A posição consta de um relatório sobre o futuro do mercado interno da UE, ao qual a agência Lusa teve acesso e que será apresentado aos líderes europeus no Conselho Europeu que decorre entre hoje e quinta-feira em Bruxelas, no qual Enrico Letta sugere “um mercado comum da indústria da defesa” para “promover a paz e reforçar a segurança”.
No documento, o também presidente do Instituto Jacques Delors salienta que, no espaço comunitário, “está a ganhar terreno um intenso debate sobre a questão das euro-obrigações de defesa”, que a seu ver pode servir para “mobilizar rapidamente recursos significativos, por um lado, e promover o desenvolvimento de projetos de colaboração, por outro, facilitando assim uma transição gradual para um mercado unificado”.
Ainda assim, devem existir “determinadas condições para atenuar as preocupações legítimas quanto à adoção desta obrigação financeira partilhada”, argumenta Enrico Letta, pedindo por exemplo “planos de reembolso claros” e “estratégias viáveis para aumentar os recursos financeiros próprios da UE”.
O relatório surge numa altura em que se estima que os Estados-membros necessitem de 100 mil milhões de euros para responder às lacunas de investimento em defesa e segurança e para reforçar a capacidade e apoiar a Ucrânia devido à invasão russa, iniciada em fevereiro de 2022.

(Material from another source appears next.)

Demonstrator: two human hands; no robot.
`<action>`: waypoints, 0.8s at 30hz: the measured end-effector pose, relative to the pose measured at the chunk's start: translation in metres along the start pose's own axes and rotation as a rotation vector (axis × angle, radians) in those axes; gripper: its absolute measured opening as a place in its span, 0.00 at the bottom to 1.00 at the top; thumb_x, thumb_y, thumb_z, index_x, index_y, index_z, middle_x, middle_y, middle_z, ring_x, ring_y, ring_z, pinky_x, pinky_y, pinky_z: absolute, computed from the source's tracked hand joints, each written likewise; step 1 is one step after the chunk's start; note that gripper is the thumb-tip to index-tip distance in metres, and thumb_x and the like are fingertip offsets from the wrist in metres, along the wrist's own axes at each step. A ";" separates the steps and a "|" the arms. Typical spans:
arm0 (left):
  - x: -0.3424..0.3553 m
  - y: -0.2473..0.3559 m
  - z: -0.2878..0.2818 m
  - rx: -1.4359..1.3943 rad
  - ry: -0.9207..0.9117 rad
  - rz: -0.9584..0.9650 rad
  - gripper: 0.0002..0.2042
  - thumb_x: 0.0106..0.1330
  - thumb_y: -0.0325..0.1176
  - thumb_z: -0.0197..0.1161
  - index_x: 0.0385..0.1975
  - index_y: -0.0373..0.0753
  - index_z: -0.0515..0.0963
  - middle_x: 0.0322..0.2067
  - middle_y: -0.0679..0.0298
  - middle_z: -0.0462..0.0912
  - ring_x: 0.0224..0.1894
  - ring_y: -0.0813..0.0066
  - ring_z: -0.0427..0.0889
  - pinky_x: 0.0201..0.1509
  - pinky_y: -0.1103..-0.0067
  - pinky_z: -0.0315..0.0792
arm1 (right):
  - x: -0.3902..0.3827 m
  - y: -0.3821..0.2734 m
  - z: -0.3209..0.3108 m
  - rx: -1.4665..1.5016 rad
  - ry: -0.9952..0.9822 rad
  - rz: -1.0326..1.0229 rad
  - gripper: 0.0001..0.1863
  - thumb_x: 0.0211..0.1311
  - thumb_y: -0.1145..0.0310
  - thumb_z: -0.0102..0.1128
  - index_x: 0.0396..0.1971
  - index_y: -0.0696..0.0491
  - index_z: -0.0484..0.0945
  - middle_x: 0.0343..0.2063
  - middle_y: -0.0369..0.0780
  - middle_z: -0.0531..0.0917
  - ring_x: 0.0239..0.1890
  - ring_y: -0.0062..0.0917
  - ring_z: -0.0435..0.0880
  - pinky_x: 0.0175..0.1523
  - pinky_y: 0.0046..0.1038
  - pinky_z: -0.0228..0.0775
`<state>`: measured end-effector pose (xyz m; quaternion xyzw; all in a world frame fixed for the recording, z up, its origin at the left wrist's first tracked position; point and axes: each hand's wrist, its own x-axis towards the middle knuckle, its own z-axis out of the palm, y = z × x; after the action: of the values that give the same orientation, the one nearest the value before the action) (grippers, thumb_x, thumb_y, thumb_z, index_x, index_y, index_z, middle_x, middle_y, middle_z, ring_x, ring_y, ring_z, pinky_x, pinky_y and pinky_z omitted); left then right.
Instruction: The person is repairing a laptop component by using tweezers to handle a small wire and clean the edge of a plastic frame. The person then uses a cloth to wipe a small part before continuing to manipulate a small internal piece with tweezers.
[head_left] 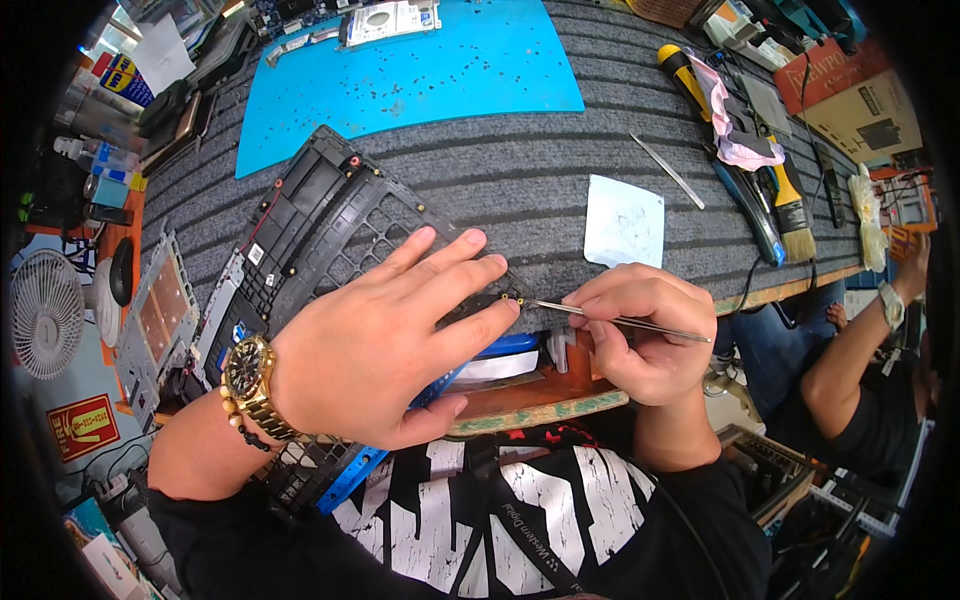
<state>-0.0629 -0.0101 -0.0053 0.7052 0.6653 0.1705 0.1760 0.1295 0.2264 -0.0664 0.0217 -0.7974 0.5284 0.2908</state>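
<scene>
My left hand [375, 340], wearing a gold watch, lies spread over a black plastic laptop casing [315, 210] with a grid pattern. My right hand [650, 335] grips thin metal tweezers [555, 306], their tips at small brass fittings [513, 298] on the casing's right corner, beside my left fingertips. A pale square pad [623, 222] lies just beyond my right hand. Part of the casing is hidden under my left hand and arm.
Blue mat [420, 95] with screws and a drive; metal rod [666, 168]; brush [795, 225] and tools at right; cardboard box [860, 110]; metal panel [155, 300] and fan [48, 315] at left. A co-worker's arm [840, 365] is at far right.
</scene>
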 end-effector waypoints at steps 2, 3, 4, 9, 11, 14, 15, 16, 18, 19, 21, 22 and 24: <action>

Depois de uma emissão de dívida conjunta bem-sucedida aquando da covid-19, que permitiu suportar os Planos de Recuperação e Resiliência (PRR), discute-se agora repetir essa iniciativa na UE para obter os recursos orçamentais necessários para reforçar a indústria de defesa, algo que era impensável antes da invasão russa da Ucrânia.
Outra das medidas sugeridas por Enrico Letta é a utilização do Mecanismo Europeu de Estabilidade para um “uma linha de crédito especializada para as despesas de defesa nacional”, semelhante ao instrumento de crédito em condições favoráveis destinado a ajudar os países do euro a cobrir as despesas de saúde relacionadas com a crise pandémica.
“À semelhança do quadro de apoio à crise pandémica, esta linha de apoio à defesa poderia conceder empréstimos até 2% do PIB [Produto Interno Bruto] de um país a taxas de juro excecionalmente favoráveis, especificamente destinados a despesas de defesa e segurança”, propõe o antigo primeiro-ministro italiano, sugerindo que “o único critério para aceder a esta facilidade de crédito seja um compromisso formal do Estado-membro requerente de afetar os fundos exclusivamente aos esforços de defesa nacional”.
Além desta instituição financeira, Enrico Letta recomenda uma “capacitação do BEI” para colmatar o défice de investimento na defesa e reforçar as capacidades militares comuns da UE, quando este banco da União está impedido de apoiar diretamente atividades de defesa, podendo apenas fazê-lo com bens de dupla utilização (como ‘drones’).
Para o responsável, urge também promover o investimento privado e público em defesa.
“Na nova desordem mundial, caracterizada por uma instabilidade profunda e sistémica, o futuro da UE não pode ignorar a necessidade de garantir a segurança dos cidadãos europeus e isso implicará posições e decisões mais exigentes no domínio da defesa”, adianta Enrico Letta.
Precisamente depois da covid-19, a UE dispõe hoje de 33 biliões de euros em poupanças privadas, predominantemente detidas em moeda e depósitos, pelo que o especialista aconselha ainda à “criação de uma União da Poupança e do Investimento, desenvolvida a partir da incompleta União dos Mercados de Capitais”.
O objetivo seria “não só manter as poupanças privadas europeias na UE, mas também atrair recursos adicionais do estrangeiro”, adianta Enrico Letta, concluindo que poderia haver “uma ligação direta entre o financiamento das transições justa, ecológica e digital”.